_WHAT IS REQUIRED_: From the entries below, output the line with "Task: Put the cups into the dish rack" and each following line up to and including the line with "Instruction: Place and", exactly as written.

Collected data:
%%
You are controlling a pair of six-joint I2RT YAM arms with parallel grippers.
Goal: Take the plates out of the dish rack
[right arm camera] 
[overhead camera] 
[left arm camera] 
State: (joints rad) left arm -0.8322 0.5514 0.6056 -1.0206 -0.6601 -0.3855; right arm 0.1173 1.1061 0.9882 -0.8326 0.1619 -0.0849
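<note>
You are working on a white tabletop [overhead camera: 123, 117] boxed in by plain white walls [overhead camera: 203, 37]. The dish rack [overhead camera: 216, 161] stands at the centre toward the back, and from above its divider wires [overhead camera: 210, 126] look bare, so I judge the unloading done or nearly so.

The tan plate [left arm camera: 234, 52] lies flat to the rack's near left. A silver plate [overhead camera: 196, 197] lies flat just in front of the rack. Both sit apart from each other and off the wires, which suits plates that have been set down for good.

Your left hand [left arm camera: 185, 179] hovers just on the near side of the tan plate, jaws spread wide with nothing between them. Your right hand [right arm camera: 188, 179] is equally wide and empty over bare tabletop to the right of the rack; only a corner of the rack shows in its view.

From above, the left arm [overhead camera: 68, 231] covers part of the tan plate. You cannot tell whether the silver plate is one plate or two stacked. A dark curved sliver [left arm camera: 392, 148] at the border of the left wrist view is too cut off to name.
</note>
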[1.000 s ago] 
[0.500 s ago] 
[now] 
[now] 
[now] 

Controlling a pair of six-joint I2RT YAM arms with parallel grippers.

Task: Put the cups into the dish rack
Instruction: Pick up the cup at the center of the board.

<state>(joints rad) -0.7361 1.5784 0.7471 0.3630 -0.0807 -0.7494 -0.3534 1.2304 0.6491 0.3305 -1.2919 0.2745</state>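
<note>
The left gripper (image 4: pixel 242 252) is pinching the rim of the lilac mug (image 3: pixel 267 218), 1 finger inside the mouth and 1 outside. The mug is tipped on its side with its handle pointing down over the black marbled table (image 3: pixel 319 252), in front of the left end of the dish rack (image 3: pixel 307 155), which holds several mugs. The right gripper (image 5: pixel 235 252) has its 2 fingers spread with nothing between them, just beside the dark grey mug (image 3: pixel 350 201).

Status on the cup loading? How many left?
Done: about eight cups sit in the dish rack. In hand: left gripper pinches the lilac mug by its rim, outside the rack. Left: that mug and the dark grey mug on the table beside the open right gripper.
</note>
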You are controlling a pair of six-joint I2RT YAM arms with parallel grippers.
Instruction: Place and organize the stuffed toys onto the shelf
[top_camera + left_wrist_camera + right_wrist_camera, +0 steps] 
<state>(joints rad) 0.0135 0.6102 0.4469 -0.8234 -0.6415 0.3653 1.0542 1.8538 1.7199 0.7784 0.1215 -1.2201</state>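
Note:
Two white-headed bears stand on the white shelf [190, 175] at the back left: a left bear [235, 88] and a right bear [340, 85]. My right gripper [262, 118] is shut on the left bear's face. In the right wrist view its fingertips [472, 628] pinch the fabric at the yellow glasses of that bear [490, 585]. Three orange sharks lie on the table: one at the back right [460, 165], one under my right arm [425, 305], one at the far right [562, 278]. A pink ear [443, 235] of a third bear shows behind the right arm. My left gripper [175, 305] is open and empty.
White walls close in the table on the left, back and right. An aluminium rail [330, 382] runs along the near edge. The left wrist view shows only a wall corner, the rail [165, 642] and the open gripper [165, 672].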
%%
_OUTPUT FOR THIS TASK_:
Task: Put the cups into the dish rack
Instruction: Pick up the cup at the center of the board.

<state>(joints rad) -0.7361 1.5784 0.7471 0.3630 -0.0807 -0.7494 -0.3534 1.2304 0.6491 0.3305 -1.2919 0.2745</state>
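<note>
The left gripper (image 4: pixel 242 252) is pinching the rim of the lilac mug (image 3: pixel 267 218), 1 finger inside the mouth and 1 outside. The mug is tipped on its side with its handle pointing down over the black marbled table (image 3: pixel 319 252), in front of the left end of the dish rack (image 3: pixel 307 155), which holds several mugs. The right gripper (image 5: pixel 235 252) has its 2 fingers spread with nothing between them, just beside the dark grey mug (image 3: pixel 350 201).

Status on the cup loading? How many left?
Done: about eight cups sit in the dish rack. In hand: left gripper pinches the lilac mug by its rim, outside the rack. Left: that mug and the dark grey mug on the table beside the open right gripper.
</note>
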You are controlling a pair of six-joint I2RT YAM arms with parallel grippers.
Instruction: Place and organize the stuffed toys onto the shelf

This output contains the complete answer.